Le texte de cette page a été corrigé et est conforme au fac-similé.
105
CAUSES FINALES.

Il ne résulte de cette objection rien autre, ce me semble, sinon que tout est l’effet prochain ou éloigné d’une cause finale générale ; que tout est la suite des lois éternelles.

Les pierres, en tout lieu et en tout temps, ne composent pas des bâtiments ; tous les nez ne portent pas des lunettes ; tous les doigts n’ont pas une bague ; toutes les jambes ne sont pas couvertes de bas de soie. Un ver à soie n’est donc pas fait pour couvrir mes jambes, précisément comme votre bouche est faite pour manger, et votre derrière pour aller à la garde-robe. Il y a donc des effets immédiats produits par les causes finales, et des effets en très-grand nombre qui sont des produits éloignés de ces causes.

Tout ce qui appartient à la nature est uniforme, immuable, est l’ouvrage immédiat du Maître : c’est lui qui a créé les lois par lesquelles la lune entre pour les trois quarts dans la cause du flux et du reflux de l’Océan, et le soleil pour son quart ; c’est lui qui a donné un mouvement de rotation au soleil, par lequel cet astre envoie en sept minutes et demie des rayons de lumière dans les yeux des hommes, des crocodiles, et des chats.
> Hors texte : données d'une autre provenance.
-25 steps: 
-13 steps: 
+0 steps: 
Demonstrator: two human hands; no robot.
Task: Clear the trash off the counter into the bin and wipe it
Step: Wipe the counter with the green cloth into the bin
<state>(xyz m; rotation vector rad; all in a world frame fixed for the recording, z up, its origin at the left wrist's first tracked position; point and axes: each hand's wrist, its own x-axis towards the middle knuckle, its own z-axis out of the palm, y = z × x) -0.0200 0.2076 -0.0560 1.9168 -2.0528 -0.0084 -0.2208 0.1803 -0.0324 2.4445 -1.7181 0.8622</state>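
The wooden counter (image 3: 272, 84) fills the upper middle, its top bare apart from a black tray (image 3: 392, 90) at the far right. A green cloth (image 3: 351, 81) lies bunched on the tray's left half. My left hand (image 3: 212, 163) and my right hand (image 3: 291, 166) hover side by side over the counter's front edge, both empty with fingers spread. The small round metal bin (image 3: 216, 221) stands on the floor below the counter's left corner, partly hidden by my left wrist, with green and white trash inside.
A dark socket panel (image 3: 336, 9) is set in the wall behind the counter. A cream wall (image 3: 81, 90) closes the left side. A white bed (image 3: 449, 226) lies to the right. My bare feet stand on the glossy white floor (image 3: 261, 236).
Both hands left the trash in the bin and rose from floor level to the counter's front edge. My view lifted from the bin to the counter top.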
Mais si, après bien des siècles, nous nous sommes avisés d’inventer des ciseaux et des broches, de tondre avec les uns la laine des moutons et de les faire cuire avec les autres pour les manger, que peut-on en inférer autre chose sinon que Dieu nous a faits de façon qu’un jour nous deviendrions nécessairement industrieux et carnassiers ?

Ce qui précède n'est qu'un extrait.